La rebelión zapatista sacudió al mundo el 1 de enero de 1994, el mismo día en que entraba en vigencia el Tratado de Libre Comercio de Norteamérica (NAFTA) entre Estados Unidos, México y Canadá. Los indígenas, ignorados durante siglos por el gobierno central, tomaron la plaza de San Cristóbal de las Casas, mientras las autoridades y las fuerzas policiales celebraban el año nuevo. Los zapatistas, con sus rostros cubiertos con pasamontañas y armados con rifles AR-15, proclamaron una "’revolución contra el capitalismo”.

Esa mañana del 1 de enero, fui despertado por una llamada del Miami Herald, pidiendo que me tomara el primer vuelo a México y como cientos de periodistas de todo el mundo, viajé a Chiapas.
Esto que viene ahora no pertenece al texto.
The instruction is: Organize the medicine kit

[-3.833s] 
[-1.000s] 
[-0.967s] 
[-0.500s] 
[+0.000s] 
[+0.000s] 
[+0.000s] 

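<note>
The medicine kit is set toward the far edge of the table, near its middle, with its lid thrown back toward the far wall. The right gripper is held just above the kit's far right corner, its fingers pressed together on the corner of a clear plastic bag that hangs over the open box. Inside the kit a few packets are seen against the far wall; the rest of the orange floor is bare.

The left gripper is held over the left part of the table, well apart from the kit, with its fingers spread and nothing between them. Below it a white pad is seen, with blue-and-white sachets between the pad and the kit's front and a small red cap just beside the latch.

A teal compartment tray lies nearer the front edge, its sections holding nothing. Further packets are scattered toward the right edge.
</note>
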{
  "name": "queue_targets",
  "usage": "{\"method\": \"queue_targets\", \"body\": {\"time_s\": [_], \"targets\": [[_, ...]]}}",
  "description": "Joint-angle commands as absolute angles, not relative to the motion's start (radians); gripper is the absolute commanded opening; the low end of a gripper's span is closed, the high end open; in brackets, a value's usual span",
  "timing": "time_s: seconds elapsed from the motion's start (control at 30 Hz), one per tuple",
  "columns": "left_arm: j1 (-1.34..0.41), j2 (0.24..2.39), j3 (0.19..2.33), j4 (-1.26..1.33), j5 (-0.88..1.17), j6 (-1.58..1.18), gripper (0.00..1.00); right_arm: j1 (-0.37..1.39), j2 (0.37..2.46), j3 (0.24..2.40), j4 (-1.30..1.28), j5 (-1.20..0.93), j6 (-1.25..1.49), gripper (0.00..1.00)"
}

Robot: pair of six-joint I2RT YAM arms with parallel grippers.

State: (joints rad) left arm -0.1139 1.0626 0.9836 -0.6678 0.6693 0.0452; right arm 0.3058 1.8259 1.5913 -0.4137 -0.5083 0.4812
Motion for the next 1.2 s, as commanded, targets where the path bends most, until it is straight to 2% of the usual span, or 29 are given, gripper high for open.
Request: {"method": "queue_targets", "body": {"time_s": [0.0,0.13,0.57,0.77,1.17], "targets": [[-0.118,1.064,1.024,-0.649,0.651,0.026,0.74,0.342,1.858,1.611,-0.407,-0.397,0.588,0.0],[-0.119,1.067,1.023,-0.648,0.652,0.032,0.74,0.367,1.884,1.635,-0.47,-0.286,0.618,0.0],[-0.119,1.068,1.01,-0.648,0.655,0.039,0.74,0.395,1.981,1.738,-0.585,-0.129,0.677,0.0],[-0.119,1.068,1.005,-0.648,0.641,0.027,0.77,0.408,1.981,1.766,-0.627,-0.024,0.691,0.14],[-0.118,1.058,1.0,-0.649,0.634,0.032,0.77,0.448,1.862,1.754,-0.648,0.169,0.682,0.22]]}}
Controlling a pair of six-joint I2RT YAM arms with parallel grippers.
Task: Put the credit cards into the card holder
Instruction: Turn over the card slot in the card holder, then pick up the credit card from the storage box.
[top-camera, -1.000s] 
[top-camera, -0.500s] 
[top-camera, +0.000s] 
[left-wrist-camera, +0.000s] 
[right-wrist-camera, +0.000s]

Era la primera vez que un hombre blanco -un revolucionario que fumaba en pipa, usaba pasamontañas negro y se hacía llamar "’subcomandante Marcos”- había logrado unir a los indígenas del sur para sublevarse contra el gobierno.

A diferencia de Fidel Castro y otros líderes guerrilleros, Marcos parecía un revolucionario humilde. Ocultaba su verdadero nombre, y aseguraba que recibía órdenes de un comité de comandantes indígenas. Los intelectuales del mundo se enamoraron de lo que el escritor mexicano Carlos Fuentes denominó "’la primera revolución del siglo XXI”, un símbolo del movimiento antiglobalización. Aunque la revolución zapatista dejó 145 muertos, miles de heridos y 25.000 refugiados, no pude evitar simpatizar con sus demandas de justicia social al ver pobreza en que vivían. Era obvio que el gobierno central no se preocupaba por ellos.

Meses más tarde, cuando entrevisté al subcomandante Marcos tuve un cuadro más claro de la jerarquía zapatista. Marcos estaba rodeado de indígenas armados a los que identificó como los comandantes zapatistas. Ellos lo escuchaban fascinados, claramente, Marcos no era un "’subcomandante” sino el súpercomandante. Después, bajo presión militar, los zapatistas firmaron un tratado de paz con el gobierno. Y Marcos -el ex profesor universitario Rafael Sebastián Guillén- desapareció, para reaparecer esporádicamente con manifiestos políticos y poemas en los diarios de izquierda.

Los zapatistas aún controlan varias comunidades en Chiapas y no aceptan muchos planes del gobierno para construir caminos, escuelas y hospitales. Afirman que están construyendo un socialismo indígena. Pero el mundo avanzó, y ellos se quedaron atrás.

Según datos oficiales, 20 años después de la rebelión Chiapas sigue siendo uno de los estados más pobres de México. En 2010, mientras la pobreza nacional era un 46%, en Chiapas llegaba al 78% y en San Andrés Larrainzar, una de las comunidades zapatistas más conocidas, la pobreza aumentó del 68,7% en 1990 al 81,3% en 2010.

Mi opinión: Marcos y los dirigentes zapatistas merecerían mucho más respeto si aceptaran la ayuda del gobierno para aliviar los niveles de pobreza de los indígenas. Al rechazar la ayuda, han puesto sus ambiciones políticas por encima del bienestar de los nativos. Se refugian en una utopía ideológica que ha dejado a todos más pobres que antes.